But scheme and play-calling aside, the game tends to come down to the players. And just like Aaron Rodgers is capable of putting the team on his back and propelling the Packers to a win, Kaepernick can do the same.

He’s got everything one could want in a quarterback; a powerful arm and quick release, an ability to make plays with his feet and a great head coach.

Jim Harbaugh raised some eyebrows when he decided to roll with Kaepernick as his starter despite Alex Smith going 6-2 in the team’s first eight games. Smith went 13-3 and led the team to the NFC Championship in 2011.

But Smith last started a game for the 49ers in November, and he’s now the starter for the Kansas City Chiefs. The 49ers are fully committed to Kaepernick moving forward, and if his 11-game sample size from last season is any indication, San Francisco will be a Super Bowl contenders for the foreseeable future.

Kaepernick certainly had his way with the Packers but only slightly more than half of his production on the ground came from the read-option. So for all the talk about the Packers struggling to defend the read-option, know that Kaepernick’s big night wasn’t entirely the product of the read-option.

It was Kaepernick making plays against a vulnerable defense.

The game put the Packers’ defensive woes in the national spotlight. With Bishop on injured reserve, Clay Matthews was the team’s only real difference maker in the defensive front seven, especially against a versatile 49ers offense. And despite being the highest-paid defensive player in the league, Matthews isn’t capable of blitzing, setting the edge and spying the quarterback on the same play.

With Bishop and Perry returning, coupled with the arrival of Jones–who may be the team’s most natural fit as a 3-4 end–the Packers figure to be in better shape against physical running teams.

But despite Kaepernick leading the 49ers to an impressive run over the second half of the season, the Packers were blindsided by him in the playoffs, to some degree. After his playoff dominance in January, the Packers will certainly have Kaepernick in their crosshairs as they prepare for a Week 1 matchup in September.


Follow @MJEversoll

Marques is a Journalism student, serving as the Sports Editor of UW-Green Bay\'s campus newspaper The Fourth Estate and a Packers writer at Jersey Al\'s Follow Marques on Twitter @MJEversoll.


43 thoughts on “Colin Kaepernick: Revisiting the Packers’ defensive debacle

  1. Enough of Kaepernick already.

    Most of his yards on the ground came through broken plays and he will be without his favourite receiver in Crabtree for most of the year.

    If I were an opposing coach, I would be more worried about a Rodgers lead offence with a revamped ground game than anything any other team can muster.

    1. But surely you know Kaepernick has already revolutionized the NFL! Just ask CowPie, Kaepernick is soo much better than that Rodgers scrub!

      1. size
        throwing accuracy
        throwing power
        ideal coach
        ideal system
        ideal OL

        the league has never seen the likes of this guy.
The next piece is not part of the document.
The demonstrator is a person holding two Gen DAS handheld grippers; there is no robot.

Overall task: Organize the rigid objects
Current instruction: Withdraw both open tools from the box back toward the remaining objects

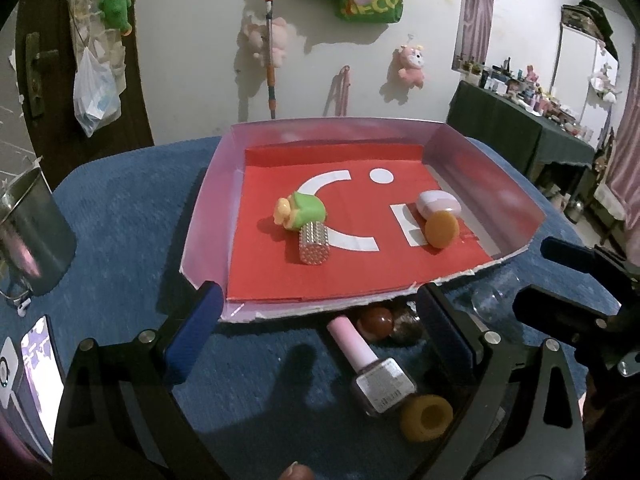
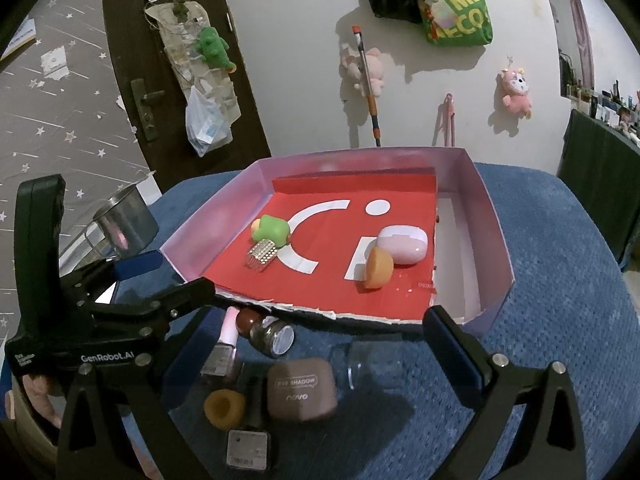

        he has everything.

        1. Everything? I’ve heard that he’s just overcompensating for some other things…


      2. I am glad neither zac5 or stroh are worried about the 49ers. All I know is is they completely annihilated the Packers the last two times they played them. The Packers also didn’t make it tyo the SB.

        1. The SB goes thru SF. This game will tell if the Packers are ready to challenge this year for the SB.

        2. Didn’t say a thing about the 9ers. They have a terrific team and are one of the SB contenders. Packers have to beat SF to advance. Just said cowpie thinks Kaepernick has revolutionize the NFL. He hasn’t. he would probably trade Rodgers for Kaepernick in a heartbeat…

          1. i’d have to think long and hard about it, honestly.

            i never said he HAS revolutionized the NFL… i said he (and athletic qb’s like him)WILL.

            1. Randall Cunningham. Michael Vick. Yeah…heard it/seen it before. How is he different?

              1. Exactly… Hope he does a lot of the read option and gets hit everytime! That’ll put an end to the read option.

              2. so let’s say they run the R.O. 10 times… and he gets hit on 7 of those plays.

                are you telling me that he can’t handle getting tackled 7 times in one game?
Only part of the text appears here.